- **How to complete this task**:
Across the listing, count the lines that include the string "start". Give nothing besides the number.
=== Begin Enclosure ===
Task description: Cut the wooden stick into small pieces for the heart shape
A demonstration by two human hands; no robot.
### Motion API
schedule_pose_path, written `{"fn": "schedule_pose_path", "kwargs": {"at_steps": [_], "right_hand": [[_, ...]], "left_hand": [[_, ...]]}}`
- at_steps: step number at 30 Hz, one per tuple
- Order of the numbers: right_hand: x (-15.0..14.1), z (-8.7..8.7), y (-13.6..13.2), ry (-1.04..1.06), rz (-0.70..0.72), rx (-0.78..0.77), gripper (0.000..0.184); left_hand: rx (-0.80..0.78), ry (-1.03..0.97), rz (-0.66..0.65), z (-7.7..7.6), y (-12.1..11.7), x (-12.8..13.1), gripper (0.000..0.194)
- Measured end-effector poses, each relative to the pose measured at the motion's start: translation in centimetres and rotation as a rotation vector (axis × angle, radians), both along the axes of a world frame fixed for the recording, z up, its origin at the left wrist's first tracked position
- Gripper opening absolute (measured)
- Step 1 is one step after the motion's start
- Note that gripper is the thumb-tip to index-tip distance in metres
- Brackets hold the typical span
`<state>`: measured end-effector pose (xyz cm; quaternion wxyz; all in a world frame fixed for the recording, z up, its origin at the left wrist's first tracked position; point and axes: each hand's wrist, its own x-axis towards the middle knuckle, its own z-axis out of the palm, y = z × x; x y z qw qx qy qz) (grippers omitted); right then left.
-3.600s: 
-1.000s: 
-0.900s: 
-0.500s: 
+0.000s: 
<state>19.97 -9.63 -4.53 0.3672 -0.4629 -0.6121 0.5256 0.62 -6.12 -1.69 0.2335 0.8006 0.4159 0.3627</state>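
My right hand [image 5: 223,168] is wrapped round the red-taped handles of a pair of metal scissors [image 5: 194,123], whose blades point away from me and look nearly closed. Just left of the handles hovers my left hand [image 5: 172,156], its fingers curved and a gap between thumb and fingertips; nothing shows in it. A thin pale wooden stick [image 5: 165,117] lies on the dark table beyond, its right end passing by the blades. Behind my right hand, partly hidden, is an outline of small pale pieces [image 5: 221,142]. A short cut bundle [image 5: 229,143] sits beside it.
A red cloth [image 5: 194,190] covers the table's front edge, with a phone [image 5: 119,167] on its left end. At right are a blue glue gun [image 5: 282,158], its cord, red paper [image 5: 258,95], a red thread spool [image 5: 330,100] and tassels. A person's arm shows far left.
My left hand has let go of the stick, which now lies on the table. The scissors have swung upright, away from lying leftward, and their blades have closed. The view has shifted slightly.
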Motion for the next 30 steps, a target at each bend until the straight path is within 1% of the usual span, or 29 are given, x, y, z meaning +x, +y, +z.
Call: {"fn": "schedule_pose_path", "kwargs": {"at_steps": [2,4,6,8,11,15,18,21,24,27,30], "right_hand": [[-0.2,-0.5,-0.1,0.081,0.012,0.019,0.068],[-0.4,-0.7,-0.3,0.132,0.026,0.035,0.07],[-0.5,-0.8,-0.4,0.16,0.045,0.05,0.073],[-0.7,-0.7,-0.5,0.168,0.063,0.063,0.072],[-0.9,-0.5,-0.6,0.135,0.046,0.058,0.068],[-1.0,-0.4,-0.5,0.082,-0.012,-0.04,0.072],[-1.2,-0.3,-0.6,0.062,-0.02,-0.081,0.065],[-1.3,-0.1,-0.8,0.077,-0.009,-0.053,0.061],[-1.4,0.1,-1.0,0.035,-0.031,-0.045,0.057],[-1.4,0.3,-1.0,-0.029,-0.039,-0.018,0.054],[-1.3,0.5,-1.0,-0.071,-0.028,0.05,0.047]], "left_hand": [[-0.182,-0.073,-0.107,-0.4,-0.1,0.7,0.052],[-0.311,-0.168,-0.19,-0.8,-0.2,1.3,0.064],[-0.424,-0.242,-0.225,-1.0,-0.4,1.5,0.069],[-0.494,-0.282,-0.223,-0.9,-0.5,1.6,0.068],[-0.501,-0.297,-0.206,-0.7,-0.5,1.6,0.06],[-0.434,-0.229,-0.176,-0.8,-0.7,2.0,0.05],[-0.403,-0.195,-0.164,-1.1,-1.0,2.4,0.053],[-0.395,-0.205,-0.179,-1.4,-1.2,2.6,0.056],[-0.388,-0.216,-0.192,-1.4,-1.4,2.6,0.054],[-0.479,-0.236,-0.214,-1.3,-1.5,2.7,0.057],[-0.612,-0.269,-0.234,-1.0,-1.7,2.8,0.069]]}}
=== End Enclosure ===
- **Your solution**:
2